Spain’s biggest bank in state hands Bankia has reported a €200m profit for the first half of the year – up from a record loss of €19.2bn in 2012.
Last year’s loss was the biggest of any bank in the world, and sparked fears that the eurozone’s fourth largest economy could need an international bailout. The Spanish government has used just over €41bn of the €100bn credit line it requested of the European Union to bail out Bankia.
Bankia has embarked on a ruthless cost cutting programme, closing around 16 per cent (487) of its branches in the first half of 2013 and reducing headcount by nearly ten per cent.
Meanwhile, two mid-sized Spanish banks, Banco Sabadell and Bankinter, also reported higher profits. Sabadell reported a 37 per cent rise in first half profits to €123.42m, while Bankinter said its profits rose over 450 per cent to €102.3m.

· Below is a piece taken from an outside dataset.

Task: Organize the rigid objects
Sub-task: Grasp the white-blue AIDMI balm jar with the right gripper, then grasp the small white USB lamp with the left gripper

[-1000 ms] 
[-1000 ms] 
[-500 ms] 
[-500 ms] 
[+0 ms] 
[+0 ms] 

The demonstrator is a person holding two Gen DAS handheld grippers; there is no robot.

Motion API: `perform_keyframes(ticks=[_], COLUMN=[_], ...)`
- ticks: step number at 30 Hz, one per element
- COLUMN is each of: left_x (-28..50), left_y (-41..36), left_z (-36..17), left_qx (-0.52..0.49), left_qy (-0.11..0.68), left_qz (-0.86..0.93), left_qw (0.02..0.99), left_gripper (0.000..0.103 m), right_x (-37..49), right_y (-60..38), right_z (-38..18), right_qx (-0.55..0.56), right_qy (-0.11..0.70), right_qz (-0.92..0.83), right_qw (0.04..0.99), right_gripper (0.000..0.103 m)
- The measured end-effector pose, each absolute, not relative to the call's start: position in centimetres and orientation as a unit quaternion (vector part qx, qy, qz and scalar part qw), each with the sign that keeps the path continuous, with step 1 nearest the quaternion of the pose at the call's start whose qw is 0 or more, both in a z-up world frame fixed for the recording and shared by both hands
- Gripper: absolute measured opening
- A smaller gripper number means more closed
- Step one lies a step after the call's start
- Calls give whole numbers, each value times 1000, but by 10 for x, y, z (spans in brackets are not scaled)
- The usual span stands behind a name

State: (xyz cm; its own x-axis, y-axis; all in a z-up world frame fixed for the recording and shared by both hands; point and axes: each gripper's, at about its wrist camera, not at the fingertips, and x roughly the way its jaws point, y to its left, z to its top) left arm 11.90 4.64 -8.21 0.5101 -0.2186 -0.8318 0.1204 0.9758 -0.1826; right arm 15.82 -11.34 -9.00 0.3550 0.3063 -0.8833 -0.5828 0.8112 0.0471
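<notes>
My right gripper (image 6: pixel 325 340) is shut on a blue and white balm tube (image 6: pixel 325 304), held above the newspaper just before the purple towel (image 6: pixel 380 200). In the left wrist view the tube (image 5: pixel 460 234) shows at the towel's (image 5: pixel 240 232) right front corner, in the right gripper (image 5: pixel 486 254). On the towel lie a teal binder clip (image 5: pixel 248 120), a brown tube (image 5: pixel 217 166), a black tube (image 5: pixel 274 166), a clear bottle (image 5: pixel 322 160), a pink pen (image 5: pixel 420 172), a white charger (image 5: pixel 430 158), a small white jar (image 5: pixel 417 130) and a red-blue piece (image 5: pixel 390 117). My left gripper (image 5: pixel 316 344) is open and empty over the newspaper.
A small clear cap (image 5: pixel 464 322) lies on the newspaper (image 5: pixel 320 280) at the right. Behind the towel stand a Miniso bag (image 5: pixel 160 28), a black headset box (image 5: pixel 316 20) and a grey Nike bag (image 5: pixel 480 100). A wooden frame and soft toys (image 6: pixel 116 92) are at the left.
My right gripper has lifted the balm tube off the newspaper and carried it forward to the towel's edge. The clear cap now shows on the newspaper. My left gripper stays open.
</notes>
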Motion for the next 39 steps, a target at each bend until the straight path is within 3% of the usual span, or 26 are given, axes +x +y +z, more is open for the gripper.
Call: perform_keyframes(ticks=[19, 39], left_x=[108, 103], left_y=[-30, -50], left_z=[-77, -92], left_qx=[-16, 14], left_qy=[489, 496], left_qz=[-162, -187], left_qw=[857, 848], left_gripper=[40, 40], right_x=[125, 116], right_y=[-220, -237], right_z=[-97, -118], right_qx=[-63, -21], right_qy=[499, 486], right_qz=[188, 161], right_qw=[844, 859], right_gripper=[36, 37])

Spanish bank earnings are generally improving this year as less is being set aside to cover loans that turned foul. However, the good results mask a rise in bad loans, making up 10.6 per cent of Sabadell’s total outstanding lending from 3.95 per cent a year earlier, from 7.82 per cent, and Bankinter’s rising to 4.6 per cent from 3.95 per cent. Bankia’s bad loans made up 13.4 per cent of its outstanding lending.